Zé Trindade e Grande Otelo incorporavam os malandros urbanos. Rapineiros, loquazes, ladinos. Cheios de artimanhas, ases nas mangas e um discurso apropriado para safarem-se em cada ocasião: perigo, fuga ou desembaraço. De forma menos romântica, mais próxima do capitalismo selvático (já que o tipo surgia justamente no Brasil pré-industrializado de JK) realidade que chegava com a indústria automobilística ao país. Zé Trindade personificava um sujeito ensebado, cafageste e trambiqueiro. Um pilantra de cacife muito baixo, sempre disposto a aplicar pequenos golpes nos otários de plantão - do jogo de chapinha às loterias (o jogo de chapinha consiste em adivinhar sob aposta onde está escondida uma bola de miolo de pão entre três tampas de garrafa dispostas, usualmente a bolinha está na mão do malandro que faz o jogo).

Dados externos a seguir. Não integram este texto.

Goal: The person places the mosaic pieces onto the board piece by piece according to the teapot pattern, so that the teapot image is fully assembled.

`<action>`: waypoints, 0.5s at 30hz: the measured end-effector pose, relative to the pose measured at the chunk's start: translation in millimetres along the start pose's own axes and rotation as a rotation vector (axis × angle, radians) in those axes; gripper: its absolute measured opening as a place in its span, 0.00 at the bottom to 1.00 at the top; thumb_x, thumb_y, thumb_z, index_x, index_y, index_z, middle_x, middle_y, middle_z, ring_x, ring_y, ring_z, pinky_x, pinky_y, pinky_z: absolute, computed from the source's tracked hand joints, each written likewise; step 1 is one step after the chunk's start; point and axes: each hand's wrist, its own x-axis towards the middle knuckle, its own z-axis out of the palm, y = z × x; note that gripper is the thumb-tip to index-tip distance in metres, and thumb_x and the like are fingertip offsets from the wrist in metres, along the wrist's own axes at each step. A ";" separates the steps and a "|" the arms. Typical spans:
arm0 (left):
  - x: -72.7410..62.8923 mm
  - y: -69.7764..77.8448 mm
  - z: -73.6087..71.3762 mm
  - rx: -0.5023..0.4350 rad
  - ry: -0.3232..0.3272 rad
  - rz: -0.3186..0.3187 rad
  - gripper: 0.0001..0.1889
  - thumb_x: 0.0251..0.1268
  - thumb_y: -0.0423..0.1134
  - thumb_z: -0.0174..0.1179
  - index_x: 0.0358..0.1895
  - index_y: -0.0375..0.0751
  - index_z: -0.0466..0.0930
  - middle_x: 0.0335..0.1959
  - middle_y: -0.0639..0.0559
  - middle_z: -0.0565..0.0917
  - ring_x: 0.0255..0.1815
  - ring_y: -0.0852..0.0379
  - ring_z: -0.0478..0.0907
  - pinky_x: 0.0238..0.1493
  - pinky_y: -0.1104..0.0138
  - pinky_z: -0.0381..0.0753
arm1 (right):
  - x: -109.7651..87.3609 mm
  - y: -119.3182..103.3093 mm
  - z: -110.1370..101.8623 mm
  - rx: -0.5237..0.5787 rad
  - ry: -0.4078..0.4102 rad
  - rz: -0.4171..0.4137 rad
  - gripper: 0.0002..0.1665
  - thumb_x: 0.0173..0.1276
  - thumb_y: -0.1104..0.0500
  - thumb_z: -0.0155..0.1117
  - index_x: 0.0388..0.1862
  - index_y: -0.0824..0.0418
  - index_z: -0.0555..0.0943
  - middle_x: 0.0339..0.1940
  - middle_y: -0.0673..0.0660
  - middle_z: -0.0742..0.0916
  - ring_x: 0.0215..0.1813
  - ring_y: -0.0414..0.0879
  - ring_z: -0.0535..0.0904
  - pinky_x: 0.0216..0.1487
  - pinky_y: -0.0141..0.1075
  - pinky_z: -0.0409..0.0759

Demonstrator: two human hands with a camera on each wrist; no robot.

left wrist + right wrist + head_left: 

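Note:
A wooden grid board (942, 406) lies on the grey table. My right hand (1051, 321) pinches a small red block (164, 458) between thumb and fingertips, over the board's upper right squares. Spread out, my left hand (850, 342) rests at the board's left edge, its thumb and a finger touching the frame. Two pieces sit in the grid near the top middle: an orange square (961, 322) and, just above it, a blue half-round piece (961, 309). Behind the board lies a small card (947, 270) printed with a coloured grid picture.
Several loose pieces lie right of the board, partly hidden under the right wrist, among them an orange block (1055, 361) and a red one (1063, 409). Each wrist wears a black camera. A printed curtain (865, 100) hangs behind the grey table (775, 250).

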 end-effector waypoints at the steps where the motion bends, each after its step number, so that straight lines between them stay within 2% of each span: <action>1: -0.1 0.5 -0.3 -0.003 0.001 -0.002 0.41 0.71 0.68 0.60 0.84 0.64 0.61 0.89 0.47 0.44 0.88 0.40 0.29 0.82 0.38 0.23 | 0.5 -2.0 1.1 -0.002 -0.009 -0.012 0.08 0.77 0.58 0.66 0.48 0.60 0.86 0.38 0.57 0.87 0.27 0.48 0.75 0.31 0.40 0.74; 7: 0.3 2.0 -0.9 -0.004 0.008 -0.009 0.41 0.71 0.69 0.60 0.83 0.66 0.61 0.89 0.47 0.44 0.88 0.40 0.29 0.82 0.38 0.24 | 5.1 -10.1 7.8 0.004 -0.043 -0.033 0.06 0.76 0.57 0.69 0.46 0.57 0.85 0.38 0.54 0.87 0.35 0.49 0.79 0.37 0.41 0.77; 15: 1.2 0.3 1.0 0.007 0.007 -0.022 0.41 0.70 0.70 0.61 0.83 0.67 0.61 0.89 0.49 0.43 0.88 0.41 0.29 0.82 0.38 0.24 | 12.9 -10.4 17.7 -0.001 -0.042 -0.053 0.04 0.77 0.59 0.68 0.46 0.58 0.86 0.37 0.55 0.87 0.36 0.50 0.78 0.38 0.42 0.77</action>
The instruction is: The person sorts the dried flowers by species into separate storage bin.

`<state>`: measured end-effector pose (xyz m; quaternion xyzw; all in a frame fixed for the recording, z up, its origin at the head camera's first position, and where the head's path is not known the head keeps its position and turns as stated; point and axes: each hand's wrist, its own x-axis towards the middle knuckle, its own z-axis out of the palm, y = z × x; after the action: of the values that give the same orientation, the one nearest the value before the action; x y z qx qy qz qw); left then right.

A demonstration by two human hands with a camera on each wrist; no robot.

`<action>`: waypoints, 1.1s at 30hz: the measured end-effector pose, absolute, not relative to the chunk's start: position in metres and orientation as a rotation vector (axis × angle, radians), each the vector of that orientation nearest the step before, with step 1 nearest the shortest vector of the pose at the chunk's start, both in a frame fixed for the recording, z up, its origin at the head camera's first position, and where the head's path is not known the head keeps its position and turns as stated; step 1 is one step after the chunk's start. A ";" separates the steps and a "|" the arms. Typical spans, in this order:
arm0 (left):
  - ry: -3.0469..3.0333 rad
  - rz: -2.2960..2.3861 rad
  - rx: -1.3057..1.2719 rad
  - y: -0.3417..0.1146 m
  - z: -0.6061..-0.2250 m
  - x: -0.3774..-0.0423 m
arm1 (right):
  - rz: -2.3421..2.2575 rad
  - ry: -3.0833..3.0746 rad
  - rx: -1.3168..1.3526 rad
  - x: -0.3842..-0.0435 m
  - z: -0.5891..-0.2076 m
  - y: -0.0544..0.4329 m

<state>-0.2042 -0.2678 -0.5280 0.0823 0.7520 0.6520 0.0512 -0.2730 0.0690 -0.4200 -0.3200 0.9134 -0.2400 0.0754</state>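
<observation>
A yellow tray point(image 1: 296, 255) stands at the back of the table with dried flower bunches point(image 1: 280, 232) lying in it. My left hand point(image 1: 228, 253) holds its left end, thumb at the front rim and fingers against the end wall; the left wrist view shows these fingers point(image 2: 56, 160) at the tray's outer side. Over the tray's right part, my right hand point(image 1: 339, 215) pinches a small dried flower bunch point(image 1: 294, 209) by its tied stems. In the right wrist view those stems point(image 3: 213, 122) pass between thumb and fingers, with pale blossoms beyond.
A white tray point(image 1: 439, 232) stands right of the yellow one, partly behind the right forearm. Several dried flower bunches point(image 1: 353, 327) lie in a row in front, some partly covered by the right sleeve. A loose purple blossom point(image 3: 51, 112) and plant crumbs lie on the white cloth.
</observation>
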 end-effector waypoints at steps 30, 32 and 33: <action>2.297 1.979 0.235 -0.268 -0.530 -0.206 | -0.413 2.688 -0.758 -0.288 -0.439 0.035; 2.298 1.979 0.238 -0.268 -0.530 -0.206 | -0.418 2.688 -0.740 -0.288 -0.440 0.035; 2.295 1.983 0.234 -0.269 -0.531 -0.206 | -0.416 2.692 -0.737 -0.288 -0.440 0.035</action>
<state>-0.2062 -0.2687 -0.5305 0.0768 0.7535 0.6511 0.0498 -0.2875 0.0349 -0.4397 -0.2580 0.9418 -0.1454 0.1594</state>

Assistiraos filmes em P&B protagonizados por Zé Trindade, Grande Otelo (parceiro frequente dele), Oscarito, Anquito, Costinha e muitos outros que não sejam debilóides sem graça como Renato Aragão e Dedé Santana - é uma delícia.

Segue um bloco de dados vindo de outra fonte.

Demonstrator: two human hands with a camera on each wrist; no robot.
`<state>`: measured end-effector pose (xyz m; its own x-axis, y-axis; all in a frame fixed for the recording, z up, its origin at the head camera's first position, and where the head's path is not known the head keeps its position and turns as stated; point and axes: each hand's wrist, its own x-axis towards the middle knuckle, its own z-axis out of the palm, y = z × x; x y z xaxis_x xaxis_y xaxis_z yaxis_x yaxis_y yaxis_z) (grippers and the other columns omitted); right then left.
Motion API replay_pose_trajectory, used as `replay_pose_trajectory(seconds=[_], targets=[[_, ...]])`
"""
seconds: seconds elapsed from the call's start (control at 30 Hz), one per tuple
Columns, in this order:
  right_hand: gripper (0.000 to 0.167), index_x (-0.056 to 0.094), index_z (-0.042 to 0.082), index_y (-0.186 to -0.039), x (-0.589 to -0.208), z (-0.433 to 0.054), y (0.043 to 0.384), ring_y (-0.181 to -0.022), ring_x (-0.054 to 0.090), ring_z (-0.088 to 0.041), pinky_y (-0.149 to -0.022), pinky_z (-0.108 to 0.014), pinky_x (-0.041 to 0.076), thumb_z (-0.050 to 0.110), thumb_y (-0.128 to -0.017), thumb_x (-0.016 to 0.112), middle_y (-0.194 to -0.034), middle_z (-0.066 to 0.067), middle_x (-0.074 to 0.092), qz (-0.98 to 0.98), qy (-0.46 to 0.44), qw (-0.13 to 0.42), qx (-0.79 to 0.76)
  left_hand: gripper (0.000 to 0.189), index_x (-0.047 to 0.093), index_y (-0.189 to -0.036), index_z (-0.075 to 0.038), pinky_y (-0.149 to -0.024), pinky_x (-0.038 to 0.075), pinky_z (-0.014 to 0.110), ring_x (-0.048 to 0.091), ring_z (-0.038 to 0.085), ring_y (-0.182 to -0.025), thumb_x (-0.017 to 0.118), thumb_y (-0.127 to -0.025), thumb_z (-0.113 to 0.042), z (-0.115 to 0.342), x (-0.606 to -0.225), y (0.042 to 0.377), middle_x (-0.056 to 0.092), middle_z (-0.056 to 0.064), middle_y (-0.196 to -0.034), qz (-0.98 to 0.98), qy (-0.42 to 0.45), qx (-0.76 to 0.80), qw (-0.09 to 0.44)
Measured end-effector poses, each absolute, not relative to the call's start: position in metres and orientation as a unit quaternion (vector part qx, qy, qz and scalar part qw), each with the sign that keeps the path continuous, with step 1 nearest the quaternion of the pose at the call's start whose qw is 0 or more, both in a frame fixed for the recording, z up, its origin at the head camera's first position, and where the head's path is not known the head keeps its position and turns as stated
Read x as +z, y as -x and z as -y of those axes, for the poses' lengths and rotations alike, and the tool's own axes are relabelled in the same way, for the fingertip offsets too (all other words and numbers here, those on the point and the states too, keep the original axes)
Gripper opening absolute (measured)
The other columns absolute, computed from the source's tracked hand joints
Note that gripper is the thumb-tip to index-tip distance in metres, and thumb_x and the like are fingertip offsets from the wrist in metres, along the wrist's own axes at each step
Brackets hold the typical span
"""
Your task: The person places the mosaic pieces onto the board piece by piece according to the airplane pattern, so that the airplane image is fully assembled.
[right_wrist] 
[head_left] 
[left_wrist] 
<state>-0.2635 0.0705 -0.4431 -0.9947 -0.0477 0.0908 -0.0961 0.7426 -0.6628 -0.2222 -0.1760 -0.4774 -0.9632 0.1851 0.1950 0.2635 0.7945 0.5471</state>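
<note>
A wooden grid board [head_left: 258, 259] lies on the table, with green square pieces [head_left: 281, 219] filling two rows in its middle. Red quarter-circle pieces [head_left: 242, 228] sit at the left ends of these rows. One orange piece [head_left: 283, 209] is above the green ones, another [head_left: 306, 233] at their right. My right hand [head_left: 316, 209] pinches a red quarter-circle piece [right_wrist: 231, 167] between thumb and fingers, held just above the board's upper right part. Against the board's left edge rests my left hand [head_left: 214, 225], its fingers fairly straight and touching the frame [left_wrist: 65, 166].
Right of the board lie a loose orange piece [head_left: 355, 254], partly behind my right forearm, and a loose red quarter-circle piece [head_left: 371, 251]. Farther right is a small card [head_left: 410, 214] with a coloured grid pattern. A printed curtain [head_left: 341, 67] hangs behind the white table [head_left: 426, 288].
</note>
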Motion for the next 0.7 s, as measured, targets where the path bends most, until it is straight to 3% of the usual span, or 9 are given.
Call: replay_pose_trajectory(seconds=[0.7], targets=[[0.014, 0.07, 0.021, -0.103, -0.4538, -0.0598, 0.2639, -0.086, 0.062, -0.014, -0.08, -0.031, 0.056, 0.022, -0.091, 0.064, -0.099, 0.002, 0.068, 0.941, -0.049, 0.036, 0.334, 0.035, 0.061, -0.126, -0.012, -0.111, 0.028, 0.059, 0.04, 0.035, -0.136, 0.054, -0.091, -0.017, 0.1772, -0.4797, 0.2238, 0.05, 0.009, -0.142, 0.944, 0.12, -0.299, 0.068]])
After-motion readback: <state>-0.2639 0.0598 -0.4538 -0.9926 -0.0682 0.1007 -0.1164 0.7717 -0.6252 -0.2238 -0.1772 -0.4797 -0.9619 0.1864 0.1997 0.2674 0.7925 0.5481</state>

E pra quem pensa que as chanchadas eram produções ingênuas: Ouvidos atentos e olhos abertos que o subtexto é uma atração à parte. Vale tudo: Da crítica sutil, ás vezes nem tanto, ao regime e aos costumes de época às maiores demonstrações de sexismo e picardia. Tudo conduzido sem apelação excessiva. Bueno! Esse era um tempo quando haviam ótimos roteiristas,ás pencas. Com verve, imaginação e vocabulário. Assim os "heróis" podiam caprichar no "Chalalá" sem dar vexame. Depois veio a ditadura militar, o AI/5 e a televisão aos poucos emburreceu levando ao desterro nossos ídolos: Um certo Coronel Odorico, Shazan e Sherife, Macunaíma, Zé Trindade, Azambuja (personagem do genial Chico Anísio) e tantos mais que davam a tônica do heroísmo "nacionár!"